Wij houden het vlak vandaag. De Povlakte doet haar naam eer aan. Het is zo fijn om hier weer te fietsen. De zomervakantie voelt dichtbij als we de bordjes met fietsroute Brenta zien en sommige stukken herkennen. Na een kilometer of vijf zijn we in Malvolenta. Ik vraag me af waar deze naam me bekend van voorkomt. Na de volgende bocht is dat geen vraag meer, hier stonden we deze zomer op de camping. Nu zijn we er weer en van hier gaan we verder. Of nee, we gaan toch nog eerst een stukje terug. Nog even langs het kanaal. En bij het grote paleis van Stra buigen we af naar het zuiden.
Om ons heen bloeien de klaprozen. Als we stoppen voor een foto, biedt een voorbijkomende hardloper aan de foto te maken. Zijn Engels is beperkt, we spreken geen Italiaans. Met handen en voeten wisselen we wat uit. Hij heeft de marathon van Venetië gelopen, inclusief wat natte kilometers over een overstroomd San Marcoplein. Ook hij heeft het over een nat weekend dat er aan komt. We gaan het zien.
Al meteen vandaag weten we het weer, de Italiaanse fietspaden.
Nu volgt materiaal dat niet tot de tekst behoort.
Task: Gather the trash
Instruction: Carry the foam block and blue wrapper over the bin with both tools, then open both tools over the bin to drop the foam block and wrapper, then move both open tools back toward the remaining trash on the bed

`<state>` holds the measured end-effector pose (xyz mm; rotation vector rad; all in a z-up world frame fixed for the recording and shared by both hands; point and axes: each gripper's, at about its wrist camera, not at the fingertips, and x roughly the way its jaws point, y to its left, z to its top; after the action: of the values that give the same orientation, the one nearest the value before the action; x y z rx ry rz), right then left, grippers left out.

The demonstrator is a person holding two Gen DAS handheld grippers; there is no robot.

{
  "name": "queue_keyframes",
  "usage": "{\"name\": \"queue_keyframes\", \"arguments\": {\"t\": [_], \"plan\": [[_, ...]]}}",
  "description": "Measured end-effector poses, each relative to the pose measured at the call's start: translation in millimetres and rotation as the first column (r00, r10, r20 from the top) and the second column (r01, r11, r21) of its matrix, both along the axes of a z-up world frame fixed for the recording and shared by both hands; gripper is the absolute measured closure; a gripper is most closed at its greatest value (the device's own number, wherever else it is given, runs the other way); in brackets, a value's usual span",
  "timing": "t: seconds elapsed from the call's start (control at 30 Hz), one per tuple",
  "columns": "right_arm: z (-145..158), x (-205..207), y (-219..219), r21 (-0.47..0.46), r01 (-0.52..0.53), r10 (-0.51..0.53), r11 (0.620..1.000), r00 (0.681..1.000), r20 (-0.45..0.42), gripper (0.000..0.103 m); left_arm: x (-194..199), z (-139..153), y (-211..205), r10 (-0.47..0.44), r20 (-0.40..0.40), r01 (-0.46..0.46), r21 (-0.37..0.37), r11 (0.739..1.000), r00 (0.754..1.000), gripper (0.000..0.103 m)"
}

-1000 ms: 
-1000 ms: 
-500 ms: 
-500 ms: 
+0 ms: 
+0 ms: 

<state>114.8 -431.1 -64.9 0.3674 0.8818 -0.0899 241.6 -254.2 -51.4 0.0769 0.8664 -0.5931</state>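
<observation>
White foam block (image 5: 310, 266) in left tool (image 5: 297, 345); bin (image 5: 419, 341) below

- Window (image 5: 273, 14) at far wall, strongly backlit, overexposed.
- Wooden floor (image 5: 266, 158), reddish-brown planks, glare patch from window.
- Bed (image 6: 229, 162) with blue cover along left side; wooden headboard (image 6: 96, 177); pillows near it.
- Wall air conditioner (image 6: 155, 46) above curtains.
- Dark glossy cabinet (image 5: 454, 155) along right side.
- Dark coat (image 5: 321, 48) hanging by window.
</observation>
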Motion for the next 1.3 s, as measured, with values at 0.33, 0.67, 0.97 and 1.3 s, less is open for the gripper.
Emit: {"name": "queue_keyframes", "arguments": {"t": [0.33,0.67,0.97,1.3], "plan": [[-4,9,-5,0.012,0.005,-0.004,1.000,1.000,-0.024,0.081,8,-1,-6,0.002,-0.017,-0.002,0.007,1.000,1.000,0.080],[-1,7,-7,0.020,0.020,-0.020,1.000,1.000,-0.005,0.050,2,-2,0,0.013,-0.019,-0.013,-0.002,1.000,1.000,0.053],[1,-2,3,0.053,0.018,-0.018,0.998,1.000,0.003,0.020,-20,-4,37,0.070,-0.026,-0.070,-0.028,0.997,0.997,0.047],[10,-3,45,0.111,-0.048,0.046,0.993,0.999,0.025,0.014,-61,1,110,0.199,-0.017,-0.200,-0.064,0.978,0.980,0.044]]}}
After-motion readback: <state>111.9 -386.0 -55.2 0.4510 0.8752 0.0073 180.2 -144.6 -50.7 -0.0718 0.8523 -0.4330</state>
Een verhaal op zich. Het zijn meestal paden voor èn fietsers èn voetgangers en ze liggen daar waar plaats is voor een fietspad. Dus niet noodzakelijkerwijs op die wegen waar je een fietspad zou verwachten. Dan ligt er een hoge trottoirband, of er staat een vangrail, en daarachter ligt het fietspad. Als je het begin gemist hebt kom je er sowieso moeilijk op. Midden op het fietspad staat een bord dat dit het fietspad is. Bij elke zijweg volgt een extra bord, einde fietspad, en meteen erna een tweede bord: begin fietspad. En als de weg te smal wordt, of het budget op is, of de gemeentegrens bereikt wordt, of een andere onbegrijpelijke reden, dan houdt het fietspad weer op. We moeten bekennen dat we de fietspaden de helft van de tijd niet herkennen en er zeker niet altijd gebruik van maken.
Wel gaaf zijn de Italiaanse fietsroutes. Deze zijn goed aangegeven en lopen over lekker rustige weggetjes, met maar af en toe een auto. Ze lijken bij voorkeur langs het water te liggen, en lopen mooi rechtdoor. Voor ons Hollanders zijn ze wellicht wat saai. Dus onze route voert ons heel eigenwijs bij vlagen van de fietsroute af, door kleine dorpjes met verveloze huizen en pannendaken, voor ons Hollanders mooi, maar voor de gemiddelde Italiaan op zijn racefiets niet spannend.
Het is heerlijk fietsen. Het is lekker fris en de wind staat schuin achter. We komen in de buurt van wat bulten, zijn dit de eerste voorboden van de Apennijnen? Eerlijk gezegd hebben we geen idee. Het maakt ook niet uit, we hoeven er vandaag niet over heen. Ons hotel, vlak naast het kasteel, ligt aan de voet van zo’n bult. Er is geen fietsenstalling hier, of een schuurtje, de fiets gaat mee het hotel in, hup, in de kamer van de directeur.